Cost. Metrics for health (cheap), head+tail sampled traces for debugging, leveled/sampled logs. Telemetry scales with interestingness, not success count.

Follow-up. Why agent + gateway rather than direct-to-backend? — Cheap local export, central expensive processing (tail sampling needs whole traces), and one place to change backends or policy.


Q20. How do you model and control the cost of telemetry?

Model answer. Four cost centers: in-process overhead (cut by sampling + batching, avoid WithSyncer), network egress (batching + gzip + sampling), backend ingest/storage (usually dominant; scales with cardinality and sampling rate), and human cost (noise/alert fatigue). The design principle: telemetry volume should scale with interestingness, not traffic. Metrics scale with cardinality (control via Views/Collector). Traces should scale with errors and latency (tail sampling), not success count. Logs should be structured and sampled/leveled. A system whose bill grows linearly with successful traffic is mis-designed. Measure: spans/sec, active metric series, GB of logs, and the SDK's dropped-span count.

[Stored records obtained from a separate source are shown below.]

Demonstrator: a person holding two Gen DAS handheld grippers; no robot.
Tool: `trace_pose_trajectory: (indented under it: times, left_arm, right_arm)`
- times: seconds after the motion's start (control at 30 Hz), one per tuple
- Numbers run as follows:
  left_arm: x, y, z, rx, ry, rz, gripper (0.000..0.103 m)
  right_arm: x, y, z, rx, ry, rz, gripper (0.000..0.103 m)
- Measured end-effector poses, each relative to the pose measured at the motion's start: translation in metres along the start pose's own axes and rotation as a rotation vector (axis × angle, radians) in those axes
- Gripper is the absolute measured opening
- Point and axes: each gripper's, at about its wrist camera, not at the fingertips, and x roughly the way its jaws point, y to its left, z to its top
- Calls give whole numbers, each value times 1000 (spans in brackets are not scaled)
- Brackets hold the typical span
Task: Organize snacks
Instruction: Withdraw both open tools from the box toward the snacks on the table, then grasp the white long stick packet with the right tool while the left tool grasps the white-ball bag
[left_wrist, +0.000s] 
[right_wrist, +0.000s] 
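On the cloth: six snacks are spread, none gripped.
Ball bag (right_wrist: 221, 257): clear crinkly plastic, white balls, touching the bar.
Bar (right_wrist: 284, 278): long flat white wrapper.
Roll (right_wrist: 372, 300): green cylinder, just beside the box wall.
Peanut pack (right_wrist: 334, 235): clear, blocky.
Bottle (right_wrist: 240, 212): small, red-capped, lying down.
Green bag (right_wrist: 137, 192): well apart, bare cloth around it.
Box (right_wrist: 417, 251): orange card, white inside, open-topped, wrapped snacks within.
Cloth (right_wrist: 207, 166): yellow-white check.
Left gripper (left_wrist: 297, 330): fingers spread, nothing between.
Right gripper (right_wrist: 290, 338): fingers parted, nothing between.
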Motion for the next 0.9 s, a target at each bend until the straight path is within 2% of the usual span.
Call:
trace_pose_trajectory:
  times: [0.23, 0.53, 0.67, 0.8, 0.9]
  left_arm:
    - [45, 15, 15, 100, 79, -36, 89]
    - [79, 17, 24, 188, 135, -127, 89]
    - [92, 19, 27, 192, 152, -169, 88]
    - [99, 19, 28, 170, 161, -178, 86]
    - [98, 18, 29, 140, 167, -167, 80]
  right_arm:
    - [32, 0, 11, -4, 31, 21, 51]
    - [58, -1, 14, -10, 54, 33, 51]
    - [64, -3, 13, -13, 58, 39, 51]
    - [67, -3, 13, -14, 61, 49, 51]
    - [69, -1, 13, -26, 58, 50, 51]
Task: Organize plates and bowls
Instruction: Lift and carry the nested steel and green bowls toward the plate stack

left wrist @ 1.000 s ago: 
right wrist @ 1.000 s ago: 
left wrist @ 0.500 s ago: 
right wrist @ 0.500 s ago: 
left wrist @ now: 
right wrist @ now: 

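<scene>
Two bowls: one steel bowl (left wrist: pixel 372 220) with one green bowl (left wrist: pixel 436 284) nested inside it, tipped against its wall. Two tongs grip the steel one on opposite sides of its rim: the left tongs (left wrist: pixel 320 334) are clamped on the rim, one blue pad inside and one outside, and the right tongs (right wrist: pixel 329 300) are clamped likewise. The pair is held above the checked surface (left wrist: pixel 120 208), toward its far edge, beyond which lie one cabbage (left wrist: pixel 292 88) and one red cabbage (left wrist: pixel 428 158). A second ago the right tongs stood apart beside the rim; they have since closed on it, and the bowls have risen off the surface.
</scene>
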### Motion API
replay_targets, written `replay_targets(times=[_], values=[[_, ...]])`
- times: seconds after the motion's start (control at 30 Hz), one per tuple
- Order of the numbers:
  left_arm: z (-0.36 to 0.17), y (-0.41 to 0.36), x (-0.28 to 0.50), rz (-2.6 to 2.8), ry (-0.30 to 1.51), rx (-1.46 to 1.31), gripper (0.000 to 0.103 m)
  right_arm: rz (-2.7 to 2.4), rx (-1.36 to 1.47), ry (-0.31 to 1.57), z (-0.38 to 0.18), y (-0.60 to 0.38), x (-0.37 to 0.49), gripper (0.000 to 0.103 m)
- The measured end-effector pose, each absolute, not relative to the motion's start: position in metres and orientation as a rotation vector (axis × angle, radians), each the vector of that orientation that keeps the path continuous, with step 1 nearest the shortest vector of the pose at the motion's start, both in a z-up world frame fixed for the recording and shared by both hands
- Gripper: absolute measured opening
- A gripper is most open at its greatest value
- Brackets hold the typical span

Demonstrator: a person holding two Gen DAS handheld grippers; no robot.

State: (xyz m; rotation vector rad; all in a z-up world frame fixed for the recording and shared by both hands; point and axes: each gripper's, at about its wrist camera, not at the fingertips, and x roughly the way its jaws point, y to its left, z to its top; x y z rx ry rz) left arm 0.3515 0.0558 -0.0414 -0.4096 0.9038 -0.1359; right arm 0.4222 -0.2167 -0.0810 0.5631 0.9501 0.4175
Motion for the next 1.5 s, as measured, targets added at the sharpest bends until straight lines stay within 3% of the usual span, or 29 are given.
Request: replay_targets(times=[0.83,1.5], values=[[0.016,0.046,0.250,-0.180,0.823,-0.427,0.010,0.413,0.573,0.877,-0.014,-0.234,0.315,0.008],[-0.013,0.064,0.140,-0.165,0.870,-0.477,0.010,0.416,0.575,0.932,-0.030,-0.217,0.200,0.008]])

Follow-up. What's the most common cost incident? — Someone adds a high-cardinality attribute (customer_id) to a metric and discovers it on the invoice.


Q21. How do you govern semantic conventions across many teams?

Model answer. Treat them as an organizational interface. (1) Pin one semconv version and bump it deliberately org-wide — the conventions evolve and keys rename across versions (HTTP conventions were reworked), so uncoordinated bumps fracture cross-service dashboards. (2) Standardize custom attributes in an internal namespaced registry (tenant.id, feature.flag) so they mean the same thing everywhere. (3) Enforce via a shared instrumentation module that sets resource and common attributes once, rather than relying on each team to remember keys. The payoff is portability: a single SLO query spans every service, vendor dashboards light up, and a backend migration is mechanical.

Follow-up. Why does a mismatched attribute key matter?http.status vs http.response.status_code means no cross-service dashboard or alert works.


Q22. When does adding instrumentation hurt, and how do you keep overhead low?

Model answer. It hurts when you span every function (noise + allocation), use WithSyncer (export on the request path), sample at 100% on a hot high-QPS path, or pass a fresh attribute slice on every metric call (per-call allocation). Keep it low by: sampling (a non-recording span is nearly free — the decision is made before attribute allocation), instrumenting boundaries and meaningful business steps rather than every call, using WithBatcher with a queue sized for your QPS, precomputing attribute sets in hot loops, and profiling with pprof to confirm instrumentation isn't a hot spot. Treat telemetry as a side effect that must never change behavior or dominate latency.

Follow-up. Why is sampling the biggest lever? — It cuts cost before the SDK even allocates a recording span's attributes and before export.


Quick-fire

Q Crisp answer
Three signals? Traces, metrics, logs.
Span vs trace? Span = one operation; trace = tree of spans sharing a trace ID.
What carries the active span? context.Context.
Production span processor? BatchSpanProcessor (WithBatcher).
Default OTLP ports? 4317 (gRPC), 4318 (HTTP).
Production sampler? ParentBased(TraceIDRatioBased(r)).
Cross-service header? W3C traceparent (Trace Context).
API vs SDK? Libraries import API; main installs SDK.
Errors+slow traces kept how? Tail sampling in the Collector.
OTel vs runtime/trace? Cross-service vs in-process scheduler.
Forgot Shutdown? Last batch of spans lost.

Mock Interview Pacing

A 45-minute interview on OpenTelemetry might cover:

  • 0–5 min: warm-up — Q1, Q2, Q3.
  • 5–20 min: middle — Q6, Q7, Q9, Q10, Q11.
  • 20–35 min: a senior scenario — Q13, Q14, Q15, or Q18.
  • 35–45 min: a staff curveball — Q19 or Q20.

If the candidate claims production OTel experience, go straight to Q13 (sampling), Q14 (cardinality), and Q18 (shutdown/missing traces) — all field-test questions. If they've only read tutorials, stay in middle territory and probe whether they understand the API/SDK split (Q6) and propagation (Q7). A staff candidate should reach Q19 within twenty minutes and naturally bring up the Collector and vendor-neutrality without prompting.